**Task instructions**
Find the line with "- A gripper" and the line with "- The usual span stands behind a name" in the entries below; output exactly those two lines, every line between them, and no others.

**Listed records**
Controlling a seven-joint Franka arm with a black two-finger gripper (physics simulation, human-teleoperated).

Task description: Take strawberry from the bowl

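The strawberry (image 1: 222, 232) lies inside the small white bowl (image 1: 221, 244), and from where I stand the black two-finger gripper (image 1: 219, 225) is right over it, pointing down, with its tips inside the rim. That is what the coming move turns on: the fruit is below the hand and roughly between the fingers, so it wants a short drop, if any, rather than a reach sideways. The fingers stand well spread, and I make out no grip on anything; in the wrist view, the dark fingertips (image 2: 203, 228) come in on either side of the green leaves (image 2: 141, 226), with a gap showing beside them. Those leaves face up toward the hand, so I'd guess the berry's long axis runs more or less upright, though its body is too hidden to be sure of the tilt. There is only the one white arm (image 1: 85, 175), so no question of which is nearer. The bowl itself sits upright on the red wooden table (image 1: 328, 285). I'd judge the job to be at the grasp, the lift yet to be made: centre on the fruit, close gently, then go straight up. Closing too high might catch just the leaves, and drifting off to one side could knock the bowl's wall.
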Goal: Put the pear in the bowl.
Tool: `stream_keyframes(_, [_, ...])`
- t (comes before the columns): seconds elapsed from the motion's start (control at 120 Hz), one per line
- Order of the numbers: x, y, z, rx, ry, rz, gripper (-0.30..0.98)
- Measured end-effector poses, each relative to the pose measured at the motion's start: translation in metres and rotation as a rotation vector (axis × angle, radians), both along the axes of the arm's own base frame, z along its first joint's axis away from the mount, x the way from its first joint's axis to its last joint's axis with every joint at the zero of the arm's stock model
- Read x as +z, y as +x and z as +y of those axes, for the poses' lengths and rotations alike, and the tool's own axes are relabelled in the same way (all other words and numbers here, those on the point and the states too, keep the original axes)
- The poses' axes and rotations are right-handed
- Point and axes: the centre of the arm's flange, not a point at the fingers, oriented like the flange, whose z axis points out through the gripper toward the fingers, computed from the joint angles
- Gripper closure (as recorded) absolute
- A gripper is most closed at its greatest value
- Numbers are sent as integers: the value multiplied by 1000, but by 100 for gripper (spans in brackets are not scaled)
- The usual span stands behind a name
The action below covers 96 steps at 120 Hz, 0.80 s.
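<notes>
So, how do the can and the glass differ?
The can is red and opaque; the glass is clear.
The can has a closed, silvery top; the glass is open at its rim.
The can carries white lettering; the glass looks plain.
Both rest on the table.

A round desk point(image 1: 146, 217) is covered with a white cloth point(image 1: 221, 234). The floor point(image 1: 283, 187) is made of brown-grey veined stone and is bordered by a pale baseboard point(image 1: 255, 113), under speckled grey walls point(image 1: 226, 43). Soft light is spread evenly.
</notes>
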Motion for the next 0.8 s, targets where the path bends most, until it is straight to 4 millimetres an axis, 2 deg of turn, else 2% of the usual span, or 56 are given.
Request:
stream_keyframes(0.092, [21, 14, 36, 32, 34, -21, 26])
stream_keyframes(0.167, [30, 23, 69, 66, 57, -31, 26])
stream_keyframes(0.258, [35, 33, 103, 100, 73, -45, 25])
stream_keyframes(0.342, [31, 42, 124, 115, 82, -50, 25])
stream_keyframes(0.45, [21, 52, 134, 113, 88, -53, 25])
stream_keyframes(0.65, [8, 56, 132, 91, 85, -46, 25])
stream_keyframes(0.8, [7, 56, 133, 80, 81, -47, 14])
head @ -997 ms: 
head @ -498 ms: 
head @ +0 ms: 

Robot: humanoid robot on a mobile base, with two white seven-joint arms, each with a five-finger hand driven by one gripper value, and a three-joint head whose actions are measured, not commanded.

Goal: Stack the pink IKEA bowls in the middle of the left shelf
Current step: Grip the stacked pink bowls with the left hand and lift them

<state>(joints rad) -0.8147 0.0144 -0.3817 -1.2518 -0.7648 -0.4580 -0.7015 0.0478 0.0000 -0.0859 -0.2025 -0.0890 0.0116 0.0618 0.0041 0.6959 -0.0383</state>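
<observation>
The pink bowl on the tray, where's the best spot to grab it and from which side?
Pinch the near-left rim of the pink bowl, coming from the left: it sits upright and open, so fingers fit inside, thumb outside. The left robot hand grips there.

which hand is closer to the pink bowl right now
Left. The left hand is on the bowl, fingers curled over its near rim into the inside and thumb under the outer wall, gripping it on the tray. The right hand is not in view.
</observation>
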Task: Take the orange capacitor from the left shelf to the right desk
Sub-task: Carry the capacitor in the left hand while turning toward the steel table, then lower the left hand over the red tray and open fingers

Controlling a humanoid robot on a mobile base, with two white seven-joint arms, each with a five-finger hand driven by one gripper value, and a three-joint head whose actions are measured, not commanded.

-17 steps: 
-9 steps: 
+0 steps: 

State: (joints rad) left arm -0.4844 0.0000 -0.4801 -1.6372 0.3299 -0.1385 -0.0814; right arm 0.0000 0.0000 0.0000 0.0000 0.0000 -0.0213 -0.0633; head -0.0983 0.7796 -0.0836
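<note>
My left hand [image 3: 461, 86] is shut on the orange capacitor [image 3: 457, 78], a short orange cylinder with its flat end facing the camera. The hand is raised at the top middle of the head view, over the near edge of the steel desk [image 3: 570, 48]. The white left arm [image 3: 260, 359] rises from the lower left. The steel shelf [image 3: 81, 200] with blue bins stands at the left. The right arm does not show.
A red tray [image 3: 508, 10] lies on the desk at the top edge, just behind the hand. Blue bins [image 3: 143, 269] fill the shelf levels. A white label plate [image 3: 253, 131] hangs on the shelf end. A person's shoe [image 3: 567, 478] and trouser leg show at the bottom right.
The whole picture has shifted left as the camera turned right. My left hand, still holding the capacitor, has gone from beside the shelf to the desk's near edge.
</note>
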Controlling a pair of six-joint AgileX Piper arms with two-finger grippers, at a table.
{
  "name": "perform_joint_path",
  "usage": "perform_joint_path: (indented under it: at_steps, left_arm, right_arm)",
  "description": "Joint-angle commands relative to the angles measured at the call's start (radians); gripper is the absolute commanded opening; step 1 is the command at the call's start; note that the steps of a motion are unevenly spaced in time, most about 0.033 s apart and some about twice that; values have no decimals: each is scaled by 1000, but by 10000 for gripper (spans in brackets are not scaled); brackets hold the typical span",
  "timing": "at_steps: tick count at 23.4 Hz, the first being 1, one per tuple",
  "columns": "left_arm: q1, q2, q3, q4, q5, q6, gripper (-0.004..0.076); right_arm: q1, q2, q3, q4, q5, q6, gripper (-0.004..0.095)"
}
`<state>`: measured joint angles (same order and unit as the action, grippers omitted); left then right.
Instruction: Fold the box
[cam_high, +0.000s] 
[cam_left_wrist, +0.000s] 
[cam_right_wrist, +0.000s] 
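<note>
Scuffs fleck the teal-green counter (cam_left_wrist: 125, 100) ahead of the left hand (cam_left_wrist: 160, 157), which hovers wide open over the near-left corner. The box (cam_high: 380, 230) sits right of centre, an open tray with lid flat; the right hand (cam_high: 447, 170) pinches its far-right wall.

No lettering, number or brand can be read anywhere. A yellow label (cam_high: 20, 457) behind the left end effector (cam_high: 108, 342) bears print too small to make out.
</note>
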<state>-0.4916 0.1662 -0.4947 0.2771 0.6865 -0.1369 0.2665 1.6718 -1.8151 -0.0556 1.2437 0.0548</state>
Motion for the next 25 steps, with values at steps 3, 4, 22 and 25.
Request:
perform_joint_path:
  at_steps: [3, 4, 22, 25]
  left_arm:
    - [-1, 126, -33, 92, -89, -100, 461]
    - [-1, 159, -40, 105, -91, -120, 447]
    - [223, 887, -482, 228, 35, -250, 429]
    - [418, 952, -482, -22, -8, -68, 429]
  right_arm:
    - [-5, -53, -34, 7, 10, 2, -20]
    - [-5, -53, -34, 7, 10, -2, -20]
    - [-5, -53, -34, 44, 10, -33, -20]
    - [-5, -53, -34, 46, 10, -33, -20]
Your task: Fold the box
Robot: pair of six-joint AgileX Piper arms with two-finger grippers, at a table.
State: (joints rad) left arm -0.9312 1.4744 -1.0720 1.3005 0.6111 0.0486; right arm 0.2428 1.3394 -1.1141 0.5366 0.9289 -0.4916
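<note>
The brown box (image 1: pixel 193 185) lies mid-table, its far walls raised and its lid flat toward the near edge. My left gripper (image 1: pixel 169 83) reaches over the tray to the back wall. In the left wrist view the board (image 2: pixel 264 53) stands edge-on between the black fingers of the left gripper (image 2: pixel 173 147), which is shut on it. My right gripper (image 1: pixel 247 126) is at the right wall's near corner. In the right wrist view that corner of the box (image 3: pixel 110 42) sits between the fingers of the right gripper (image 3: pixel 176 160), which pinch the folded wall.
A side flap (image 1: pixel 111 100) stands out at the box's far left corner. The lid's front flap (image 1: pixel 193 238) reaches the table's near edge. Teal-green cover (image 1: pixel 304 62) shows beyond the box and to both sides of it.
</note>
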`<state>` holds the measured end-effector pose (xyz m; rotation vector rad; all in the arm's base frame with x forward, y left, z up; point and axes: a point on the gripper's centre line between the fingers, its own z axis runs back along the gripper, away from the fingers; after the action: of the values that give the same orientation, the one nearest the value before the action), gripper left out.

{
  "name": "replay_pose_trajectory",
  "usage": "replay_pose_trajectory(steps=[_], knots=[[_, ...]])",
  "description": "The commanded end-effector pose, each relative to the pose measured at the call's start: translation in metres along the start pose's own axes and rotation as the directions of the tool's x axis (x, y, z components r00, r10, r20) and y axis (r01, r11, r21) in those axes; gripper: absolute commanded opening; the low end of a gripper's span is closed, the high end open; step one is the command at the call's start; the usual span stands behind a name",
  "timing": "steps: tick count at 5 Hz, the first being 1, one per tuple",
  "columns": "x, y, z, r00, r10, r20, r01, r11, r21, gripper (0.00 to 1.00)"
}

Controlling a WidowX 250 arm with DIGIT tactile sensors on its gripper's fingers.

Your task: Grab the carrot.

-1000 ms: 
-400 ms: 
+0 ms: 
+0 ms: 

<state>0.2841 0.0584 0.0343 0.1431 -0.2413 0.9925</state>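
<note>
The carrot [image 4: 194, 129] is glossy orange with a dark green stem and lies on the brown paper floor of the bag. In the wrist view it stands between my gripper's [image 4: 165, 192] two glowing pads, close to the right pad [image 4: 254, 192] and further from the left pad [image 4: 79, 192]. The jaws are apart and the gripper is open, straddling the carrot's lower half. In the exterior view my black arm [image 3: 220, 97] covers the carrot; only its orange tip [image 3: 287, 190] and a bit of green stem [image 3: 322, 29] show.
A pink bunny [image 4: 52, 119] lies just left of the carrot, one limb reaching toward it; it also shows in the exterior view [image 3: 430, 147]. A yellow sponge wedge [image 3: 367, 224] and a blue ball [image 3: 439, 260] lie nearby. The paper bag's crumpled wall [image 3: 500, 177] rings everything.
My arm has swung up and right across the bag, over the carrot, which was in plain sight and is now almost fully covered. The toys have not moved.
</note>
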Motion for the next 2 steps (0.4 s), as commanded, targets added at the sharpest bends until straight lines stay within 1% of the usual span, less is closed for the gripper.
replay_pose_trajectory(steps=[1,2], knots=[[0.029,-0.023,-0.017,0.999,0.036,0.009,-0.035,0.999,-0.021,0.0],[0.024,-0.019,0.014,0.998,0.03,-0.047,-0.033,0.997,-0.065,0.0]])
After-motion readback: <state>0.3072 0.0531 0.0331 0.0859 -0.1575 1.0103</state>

**Task result**
- A gripper is most closed at its greatest value
- Numbers are sent as integers: the value multiplied by 1000, but by 100 for gripper (spans in brackets are not scaled)
- The usual span stands behind a name

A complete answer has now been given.